__ACTIVITY__
Filter the entries for the string "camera". Copy each line that has it.

__RECORDS PROVIDED__

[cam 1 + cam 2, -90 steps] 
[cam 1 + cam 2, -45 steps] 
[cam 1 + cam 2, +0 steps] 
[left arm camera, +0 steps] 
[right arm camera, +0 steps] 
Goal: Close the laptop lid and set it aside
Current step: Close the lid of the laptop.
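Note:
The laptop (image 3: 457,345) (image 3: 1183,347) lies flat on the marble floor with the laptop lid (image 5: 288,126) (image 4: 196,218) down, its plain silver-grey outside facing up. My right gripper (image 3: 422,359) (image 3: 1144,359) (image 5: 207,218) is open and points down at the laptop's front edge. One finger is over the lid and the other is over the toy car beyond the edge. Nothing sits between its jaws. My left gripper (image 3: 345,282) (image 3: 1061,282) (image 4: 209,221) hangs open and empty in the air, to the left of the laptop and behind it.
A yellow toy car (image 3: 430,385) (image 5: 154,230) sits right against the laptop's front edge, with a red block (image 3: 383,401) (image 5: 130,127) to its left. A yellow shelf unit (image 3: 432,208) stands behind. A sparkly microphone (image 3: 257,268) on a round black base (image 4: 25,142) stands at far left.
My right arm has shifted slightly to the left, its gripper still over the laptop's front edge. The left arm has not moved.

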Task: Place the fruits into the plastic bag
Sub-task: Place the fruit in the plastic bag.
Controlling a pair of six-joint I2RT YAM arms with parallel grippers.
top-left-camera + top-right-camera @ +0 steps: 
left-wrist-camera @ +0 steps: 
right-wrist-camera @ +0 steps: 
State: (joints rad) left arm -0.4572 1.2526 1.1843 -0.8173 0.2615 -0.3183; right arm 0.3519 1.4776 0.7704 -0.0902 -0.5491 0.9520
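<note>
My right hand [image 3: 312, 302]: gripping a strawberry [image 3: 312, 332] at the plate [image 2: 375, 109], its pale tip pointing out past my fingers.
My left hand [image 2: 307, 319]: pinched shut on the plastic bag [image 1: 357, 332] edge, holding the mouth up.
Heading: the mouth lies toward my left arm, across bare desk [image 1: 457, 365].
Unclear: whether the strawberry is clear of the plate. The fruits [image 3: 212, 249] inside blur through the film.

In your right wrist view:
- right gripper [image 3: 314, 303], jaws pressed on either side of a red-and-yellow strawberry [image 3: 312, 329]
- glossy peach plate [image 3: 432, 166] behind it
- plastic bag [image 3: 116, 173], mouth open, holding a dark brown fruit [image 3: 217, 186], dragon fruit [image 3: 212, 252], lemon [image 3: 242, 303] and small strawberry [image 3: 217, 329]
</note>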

__YOUR SOLUTION__
[left arm camera, +0 steps] 
[right arm camera, +0 steps] 
top-left-camera + top-right-camera @ +0 steps: 
left-wrist-camera @ +0 steps: 
right-wrist-camera @ +0 steps: 

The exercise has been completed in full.